Die Biuretreaktion ist eine Nachweisreaktion für Eiweiße, genauer für deren Peptidbindungen.

Nachweisprinzip

Dabei wird die Reaktion von Biuret mit wässriger Kupfersulfat-Lösung mit der Reaktion von Eiweißen mit Kupfersulfatlösung verglichen. Dabei komplexieren zwei Biuret-Moleküle ein Kupferkation.
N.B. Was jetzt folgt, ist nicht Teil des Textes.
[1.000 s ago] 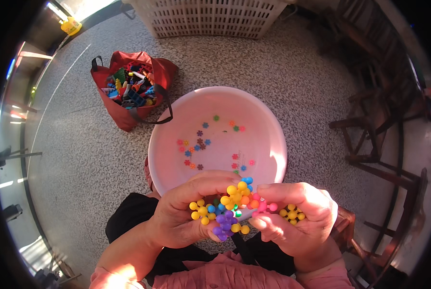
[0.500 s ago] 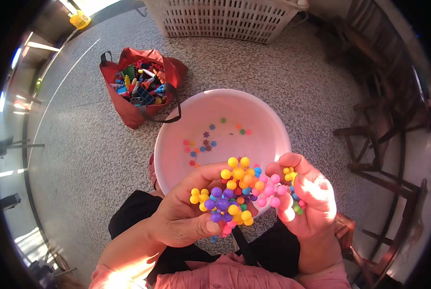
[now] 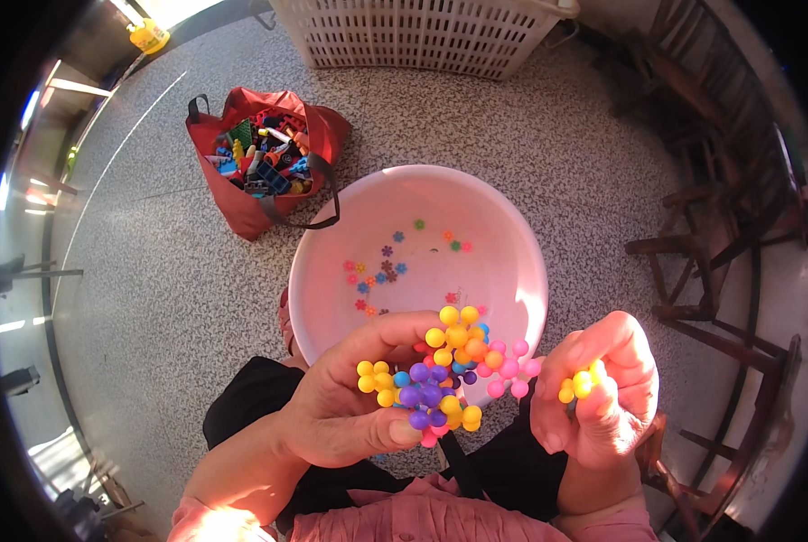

Dieser Komplex verleiht der Lösung eine tief-violette Farbe. Da Eiweiße mit zweiwertigen Kupferkationen eine ähnliche Farbreaktion ergeben, kann man daraus schließen, dass Eiweiße ähnliche Strukturmerkmale wie Biuret aufweisen.

Herstellung von Biuret

Eine Spatelspitze Harnstoff wird bis zur Schmelze (Smp = 133 °C) und dann weiter erhitzt, bis ein stechender Geruch nach Ammoniak auftritt. Beim Erhitzen reagieren zwei Harnstoff-Moleküle unter Abspaltung eines Ammoniak-Moleküls zu einem Biuretmolekül:

2 CO(NH2)2 → H2N-CO-NH-CO-NH2 + NH3

Reaktion von Biuret mit Kupfersulfat

Die abgekühlte Schmelze wird mit etwas Wasser supendiert und mit einigen Tropfen Kupfersulfat-Lösung (hellblau) versetzt. Dann wird Natronlauge im Überschuss dazugegeben. Unter diesen Bedingungen müsste ohne Anwesenheit von Biuret schwerlösliches Kupferhydroxid ausfallen. Da jedoch zwei Moleküle Biuret mit den Cu2+-Ionen einen Komplex bilden, färbt sich die Lösung tief-violett.

Reaktion von Eiweiß mit Kupfersulfat

2 ml einer Eiklarlösung werden mit der gleichen Menge Natronlauge versetzt und leicht erwärmt. Einige Tropfen Kupfersulfat ergeben bereits die violette Färbung.